*WHAT IS NEEDED*
From the entries below, gather each line containing the word "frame".

[Collected data]
____________

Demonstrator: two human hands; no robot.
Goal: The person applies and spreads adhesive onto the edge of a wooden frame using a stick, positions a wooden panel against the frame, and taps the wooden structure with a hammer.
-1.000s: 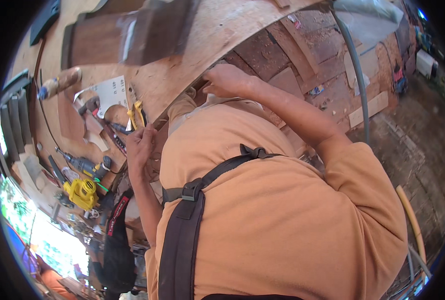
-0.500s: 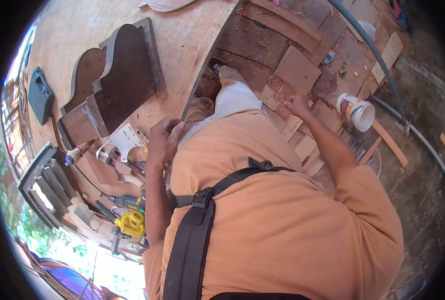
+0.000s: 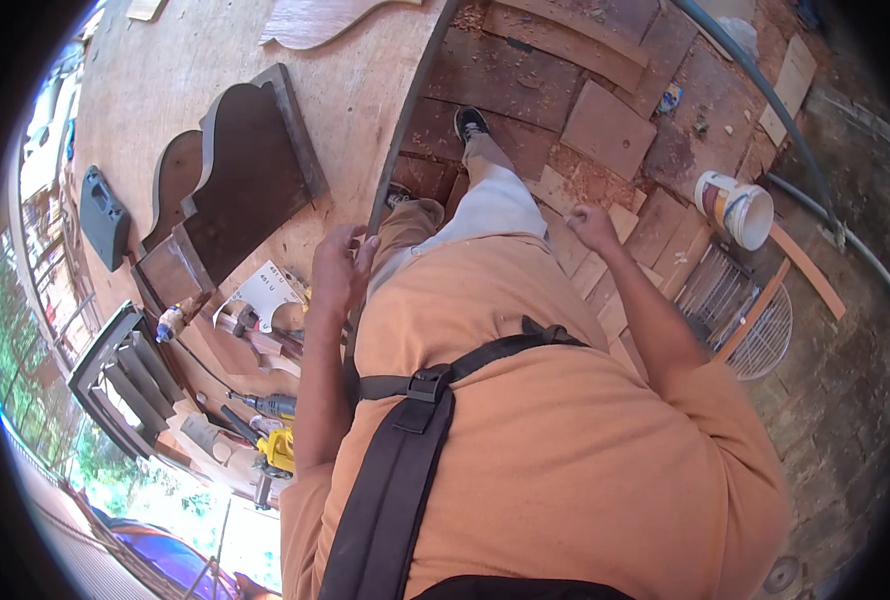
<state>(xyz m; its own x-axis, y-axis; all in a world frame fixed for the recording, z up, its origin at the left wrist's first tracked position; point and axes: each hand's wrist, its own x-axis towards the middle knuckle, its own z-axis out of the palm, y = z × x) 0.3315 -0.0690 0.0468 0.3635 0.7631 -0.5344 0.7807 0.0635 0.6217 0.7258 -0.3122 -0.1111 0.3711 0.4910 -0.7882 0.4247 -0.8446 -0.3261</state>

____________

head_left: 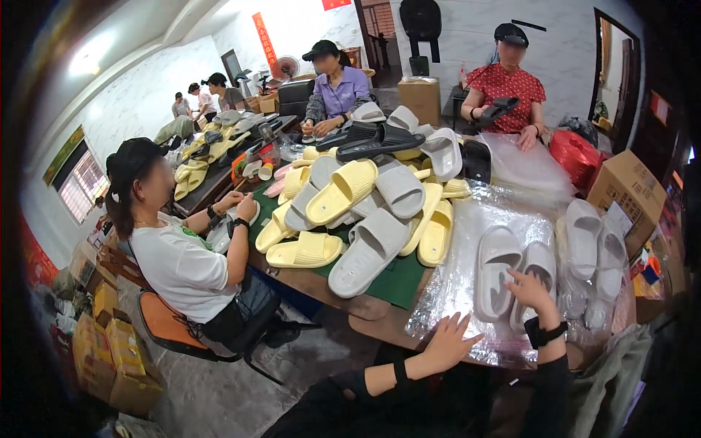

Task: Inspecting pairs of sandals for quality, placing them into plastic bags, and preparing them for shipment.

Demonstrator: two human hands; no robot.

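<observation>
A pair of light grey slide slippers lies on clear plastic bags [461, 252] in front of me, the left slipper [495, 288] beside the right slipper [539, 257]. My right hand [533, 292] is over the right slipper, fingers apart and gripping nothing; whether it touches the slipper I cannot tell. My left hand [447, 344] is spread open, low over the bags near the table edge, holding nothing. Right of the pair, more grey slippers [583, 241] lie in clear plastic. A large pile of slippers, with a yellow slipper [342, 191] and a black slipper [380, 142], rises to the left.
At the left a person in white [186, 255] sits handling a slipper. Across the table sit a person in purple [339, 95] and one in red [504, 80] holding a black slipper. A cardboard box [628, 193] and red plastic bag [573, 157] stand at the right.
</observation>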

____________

*TASK OUTPUT*
Goal: The person applies and spreads adhesive onto the edge of a wooden frame using a stick, positions a wooden panel against the frame, and taps the wooden structure with a hammer.
<state>(xyz m; its own x-axis, y-axis; all in a world frame fixed for the recording, z up, its origin at the left wrist's first tracked position; point and axes: each hand's wrist, its own x-axis towards the middle knuckle, its own z-axis out of the palm, y = z × x) 0.3315 -0.0690 0.0468 0.3635 0.7631 -0.5344 0.7807 0.0635 0.6217 0.7258 -0.3122 -0.1111 0.3711 0.4910 -0.7882 0.4247 -0.8446 -0.3261</state>

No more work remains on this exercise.